Muerte de joven retenido en Xalapa obliga a revisar estrategia de seguridad

La muerte de un joven que fue retenido por vecinos, amarrado a un poste y posteriormente perdió la vida en la vía pública de Xalapa encendió una señal de alerta para las autoridades estatales, luego de que la gobernadora Rocío Nahle García advirtiera que este tipo de hechos no puede normalizarse bajo el argumento de hacer justicia por cuenta propia.
La mandataria estatal informó que, tras abordar el caso durante la mesa de seguridad, convocará a la alcaldesa de Xalapa, Daniela Griego Ceballos, para revisar las condiciones en las que opera la estrategia de seguridad municipal y determinar si requiere ajustes o un reforzamiento.
Nahle García planteó que la revisión deberá contemplar desde la capacidad operativa de la Policía Municipal hasta la infraestructura de vigilancia, incluyendo cámaras y número de elementos y patrullas disponibles para atender los llamados ciudadanos.
“Se tiene que reforzar la estrategia, ya sea con cámaras, ya sea con más personal”, señaló la gobernadora, al explicar que el Gobierno del Estado busca mantener coordinación con los municipios para fortalecer las acciones de prevención y respuesta ante hechos delictivos.
El caso ocurrido en la capital veracruzana, dijo, representa una alerta que debe ser atendida institucionalmente.
La gobernadora también fue enfática al referirse a la retención del joven por parte de particulares. Aunque el señalamiento inicial apuntaba a un supuesto robo, subrayó que la reacción de los ciudadanos no puede sustituir la actuación de las autoridades.
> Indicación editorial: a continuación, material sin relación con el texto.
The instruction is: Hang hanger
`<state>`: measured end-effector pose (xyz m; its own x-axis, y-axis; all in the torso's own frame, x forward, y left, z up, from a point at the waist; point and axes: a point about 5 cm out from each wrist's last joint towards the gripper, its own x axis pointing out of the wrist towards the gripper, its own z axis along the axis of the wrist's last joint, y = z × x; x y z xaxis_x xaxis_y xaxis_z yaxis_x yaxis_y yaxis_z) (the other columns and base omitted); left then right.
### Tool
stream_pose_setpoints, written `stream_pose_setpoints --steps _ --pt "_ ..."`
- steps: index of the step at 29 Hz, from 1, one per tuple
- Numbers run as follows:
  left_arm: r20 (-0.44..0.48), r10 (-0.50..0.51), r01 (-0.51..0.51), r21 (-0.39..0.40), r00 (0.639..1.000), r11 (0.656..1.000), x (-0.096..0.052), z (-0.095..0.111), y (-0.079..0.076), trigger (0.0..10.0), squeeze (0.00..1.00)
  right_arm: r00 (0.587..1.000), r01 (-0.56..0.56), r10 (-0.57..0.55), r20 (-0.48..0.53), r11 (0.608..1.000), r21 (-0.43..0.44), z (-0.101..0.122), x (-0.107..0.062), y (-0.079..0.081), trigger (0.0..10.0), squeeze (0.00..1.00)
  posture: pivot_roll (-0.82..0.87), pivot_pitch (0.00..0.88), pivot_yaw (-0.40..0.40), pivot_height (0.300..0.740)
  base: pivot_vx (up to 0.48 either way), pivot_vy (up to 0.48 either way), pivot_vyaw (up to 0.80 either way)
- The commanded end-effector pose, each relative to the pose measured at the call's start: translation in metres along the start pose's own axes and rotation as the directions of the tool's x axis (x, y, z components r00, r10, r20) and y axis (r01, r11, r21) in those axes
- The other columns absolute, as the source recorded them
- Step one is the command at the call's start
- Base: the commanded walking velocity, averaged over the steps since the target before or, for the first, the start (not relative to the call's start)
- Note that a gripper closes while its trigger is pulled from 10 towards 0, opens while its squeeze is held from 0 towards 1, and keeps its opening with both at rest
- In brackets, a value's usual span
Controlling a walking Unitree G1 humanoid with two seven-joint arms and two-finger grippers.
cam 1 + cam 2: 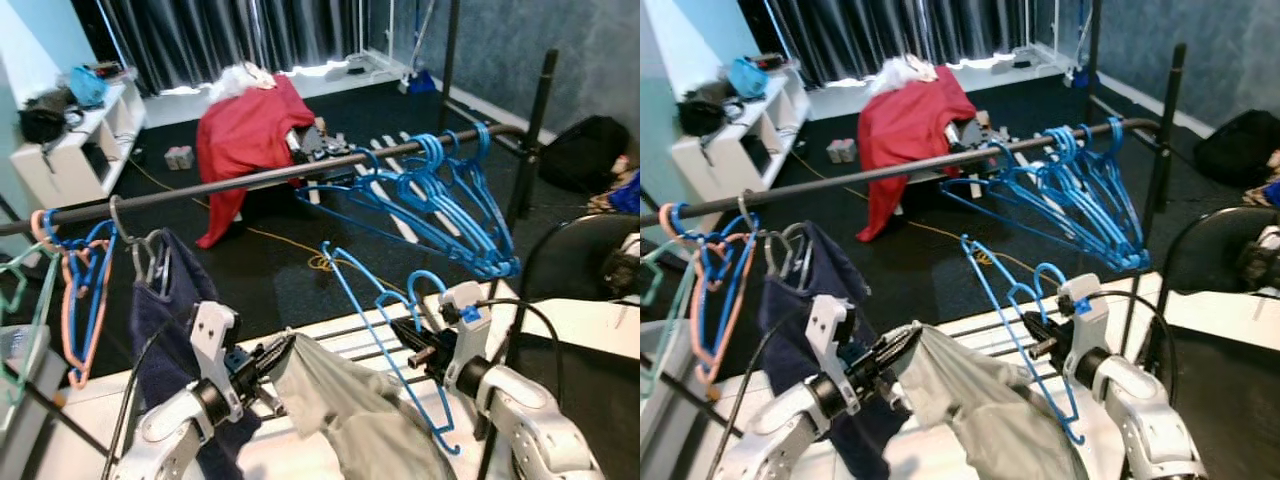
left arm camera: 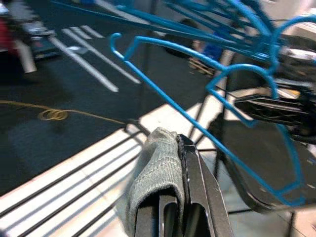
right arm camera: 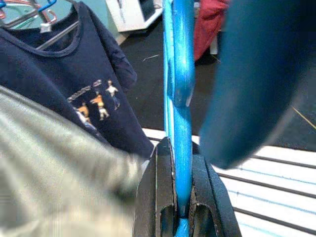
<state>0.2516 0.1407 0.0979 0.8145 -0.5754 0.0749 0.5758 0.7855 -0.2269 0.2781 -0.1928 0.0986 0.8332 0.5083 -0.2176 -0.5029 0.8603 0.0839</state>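
Below the dark metal clothes rail (image 1: 250, 180), the right gripper (image 1: 412, 345) pinched a blue plastic hanger (image 1: 385, 335), fingers pressed together on its bar, the hook pointing up and short of the rail. The left gripper (image 1: 272, 362) was closed on a fold of grey-green cloth garment (image 1: 345, 415) that drooped beneath the rail. A stretch of the rail lay bare between a navy printed T-shirt (image 1: 170, 300) hanging near its left end and a bunch of empty blue hangers (image 1: 440, 200) crowded at its right end. Behind the rail, a red cloth (image 1: 250, 140) was draped over something on the dark floor. The right wrist view showed the T-shirt's small printed figures; the left wrist view showed the garment's knit edge wrapped over one finger (image 2: 190, 197).
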Motion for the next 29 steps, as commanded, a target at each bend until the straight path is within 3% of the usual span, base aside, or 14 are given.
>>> stream_pose_setpoints --steps 1,4,5,6,7,9,10,11,12,21,22,23,25,29 --pt "-0.003 0.047 -0.047 -0.016 0.999 0.999 -0.003 -0.001 0.007 10.0 0.00 0.999 -0.020 0.020 0.025 1.000 -0.016 0.004 0.004 0.003 10.0 0.00 -0.10 0.001 0.093 0.740 0.000 0.000 0.78" --pt "0.010 0.097 -0.097 -0.015 0.995 0.995 -0.003 0.001 0.012 10.0 0.00 0.999 -0.018 0.019 0.027 1.000 -0.024 0.003 0.006 0.004 10.0 0.00 -0.10 0.000 0.094 0.740 0.000 0.000 0.77" --pt "0.036 0.187 -0.187 -0.016 0.982 0.982 -0.007 0.003 0.020 10.0 0.00 0.999 -0.014 0.015 0.030 0.999 -0.029 0.002 0.008 0.004 10.0 0.00 -0.09 0.000 0.096 0.740 0.000 0.000 0.77" --pt "0.036 0.187 -0.187 -0.016 0.982 0.982 -0.007 0.003 0.020 10.0 0.00 0.999 -0.014 0.015 0.030 0.999 -0.029 0.002 0.008 0.004 10.0 0.00 -0.09 0.000 0.096 0.740 0.000 0.000 0.77" --pt "0.061 0.305 -0.307 0.013 0.950 0.952 -0.014 0.006 0.029 10.0 0.00 0.999 -0.012 0.013 0.033 0.999 -0.031 0.001 0.008 0.005 10.0 0.00 -0.08 0.000 0.095 0.740 0.000 0.000 0.77" --pt "0.061 0.305 -0.307 0.013 0.950 0.952 -0.014 0.006 0.029 10.0 0.00 0.999 -0.012 0.013 0.033 0.999 -0.031 0.001 0.008 0.005 10.0 0.00 -0.08 0.000 0.095 0.740 0.000 0.000 0.77" --pt "0.087 0.423 -0.427 0.045 0.902 0.903 -0.023 0.009 0.038 10.0 0.00 0.999 -0.011 0.012 0.038 0.999 -0.036 0.001 0.008 0.007 10.0 0.00 -0.07 0.000 0.097 0.740 0.000 0.000 0.77" --pt "0.087 0.423 -0.427 0.045 0.902 0.903 -0.023 0.009 0.038 10.0 0.00 0.999 -0.011 0.012 0.038 0.999 -0.036 0.001 0.008 0.007 10.0 0.00 -0.07 0.000 0.097 0.740 0.000 0.000 0.77" --pt "0.104 0.518 -0.526 0.081 0.849 0.847 -0.032 0.010 0.044 10.0 0.00 0.999 -0.014 0.016 0.041 0.999 -0.046 0.000 0.007 0.008 10.0 0.00 -0.07 0.000 0.094 0.740 0.000 0.000 0.77" --pt "0.104 0.518 -0.526 0.081 0.849 0.847 -0.032 0.010 0.044 10.0 0.00 0.999 -0.014 0.016 0.041 0.999 -0.046 0.000 0.007 0.008 10.0 0.00 -0.07 0.000 0.094 0.740 0.000 0.000 0.77" --pt "0.113 0.613 -0.623 0.117 0.782 0.773 -0.042 0.010 0.053 10.0 0.00 0.999 -0.028 0.030 0.037 0.998 -0.060 -0.002 0.007 0.011 10.0 0.00 -0.07 0.000 0.081 0.740 0.000 0.000 0.77" --pt "0.113 0.613 -0.623 0.117 0.782 0.773 -0.042 0.010 0.053 10.0 0.00 0.999 -0.028 0.030 0.037 0.998 -0.060 -0.002 0.007 0.011 10.0 0.00 -0.07 0.000 0.081 0.740 0.000 0.000 0.77" --pt "0.082 0.691 -0.695 0.123 0.719 0.708 -0.050 0.005 0.067 10.0 0.00 0.998 -0.060 0.061 0.012 0.994 -0.091 -0.006 0.008 0.014 10.0 0.00 -0.09 0.003 0.066 0.740 0.000 0.000 0.77" --pt "0.070 0.706 -0.709 0.100 0.705 0.698 -0.048 0.003 0.072 10.0 0.00 0.997 -0.079 0.079 -0.006 0.991 -0.109 -0.007 0.008 0.014 10.0 0.00 -0.10 0.005 0.062 0.740 0.000 0.000 0.77"
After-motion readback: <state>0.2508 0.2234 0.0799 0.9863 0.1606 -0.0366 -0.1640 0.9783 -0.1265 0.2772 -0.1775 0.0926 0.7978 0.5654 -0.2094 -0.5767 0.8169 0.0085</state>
“Justicia por la propia mano, pues así no debe ser”, sostuvo.
Más allá de determinar las circunstancias exactas en las que ocurrió la muerte —investigación que corresponde a las autoridades competentes—, el episodio abrió nuevamente el debate sobre la capacidad de respuesta ante los delitos y sobre los límites de la participación ciudadana frente a la inseguridad.
La administración estatal adelantó que trabajará con el Ayuntamiento de Xalapa para identificar posibles deficiencias y, de ser necesario, incorporar mayores recursos humanos y tecnológicos.
El mensaje de la gobernadora coloca el caso no únicamente como un hecho policial, sino como un indicador que obliga a revisar cómo se está atendiendo la seguridad en la capital y qué ocurre cuando la percepción de impunidad lleva a particulares a intentar resolver un presunto delito por su propia cuenta.
Mientras las investigaciones continúan, las autoridades deberán esclarecer tanto las circunstancias que llevaron a la retención del joven como las condiciones en las que ocurrió su fallecimiento, además de establecer las responsabilidades que correspondan conforme a derecho.
La postura del Gobierno del Estado es clara: fortalecer la prevención y la capacidad de respuesta policial, pero también evitar que la justicia quede en manos de particulares.